Misleading Environmental Claims
Some products are labeled “biodegradable” or “eco-friendly” without meeting recognized compostable standards.
This practice, sometimes referred to as greenwashing, can confuse consumers and contaminate composting systems.
How to Use and Dispose of Compostable Materials
Proper disposal is essential for compostable materials to deliver environmental benefits.
For Consumers
- choose certified compostable products
- check certification marks such as BPI or OK Compost
- use local compost collection programs when available
For Businesses
Businesses can support sustainability by:
- switching to certified compostable packaging
- working with local composting facilities
- clearly labeling packaging disposal instructions
These practices help ensure compostable materials are processed correctly.
Conclusion
Compostable materials represent an important step toward reducing plastic waste and supporting circular waste systems.
When certified and properly composted, these materials can transform organic waste into valuable compost that enriches soil and reduces landfill emissions.
However, compostable materials are not a complete solution on their own. Their environmental benefits depend on proper certification, waste sorting, and access to composting infrastructure.

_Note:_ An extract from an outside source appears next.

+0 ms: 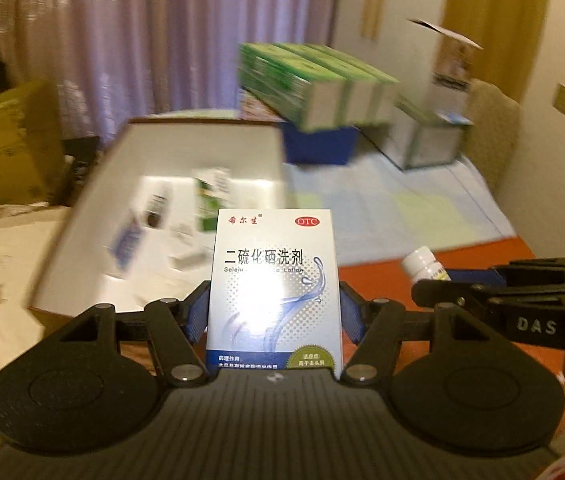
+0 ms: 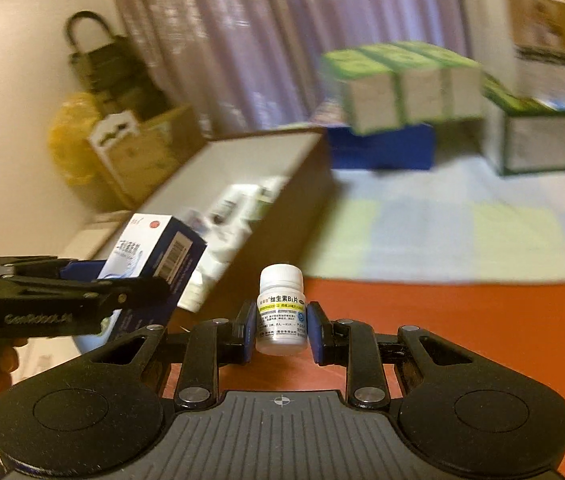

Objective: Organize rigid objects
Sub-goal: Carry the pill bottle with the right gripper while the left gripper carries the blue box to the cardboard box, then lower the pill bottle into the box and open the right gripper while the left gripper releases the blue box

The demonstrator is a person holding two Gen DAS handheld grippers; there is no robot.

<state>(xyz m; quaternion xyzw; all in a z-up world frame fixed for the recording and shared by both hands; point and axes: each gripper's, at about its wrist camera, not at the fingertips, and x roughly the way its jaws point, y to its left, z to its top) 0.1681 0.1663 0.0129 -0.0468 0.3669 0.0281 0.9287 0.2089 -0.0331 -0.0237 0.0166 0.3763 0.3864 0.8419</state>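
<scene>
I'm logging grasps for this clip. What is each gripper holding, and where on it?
The left gripper clamps the white-and-blue medicine box by its narrow sides. The right gripper clamps the small white pill bottle across its labelled body.

A pale purple curtain (image 1: 154,32) hangs across the back wall. A brown cardboard box (image 1: 6,148) sits at the left. A dark bag (image 2: 110,64) stands above a yellow bag (image 2: 70,140).
</scene>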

By understanding what compostable materials are and how they should be managed, both consumers and businesses can make more responsible environmental choices.
Related Articles
- PLA vs PBAT: What’s the Difference?
- ASTM D6400 Certification Guide
- EN 13432 Certification Guide
- AS4736 Compostable Plastic Standard
FAQ
What are compostable materials?
Compostable materials are substances that break down into water, carbon dioxide, and nutrient-rich compost through microbial activity under controlled composting conditions.
Are compostable plastics better than biodegradable plastics?
Compostable plastics must meet strict standards and fully break down into non-toxic compost, while biodegradable plastics may degrade slowly and sometimes leave microplastic residues.
Can compostable plastics break down at home?
Most compostable plastics require industrial composting conditions with temperatures above 55°C. Only products certified for home composting can reliably break down in backyard compost systems.
How long do compostable materials take to decompose?
Food waste may decompose within weeks, while compostable plastics typically break down within 3–6 months in industrial composting facilities.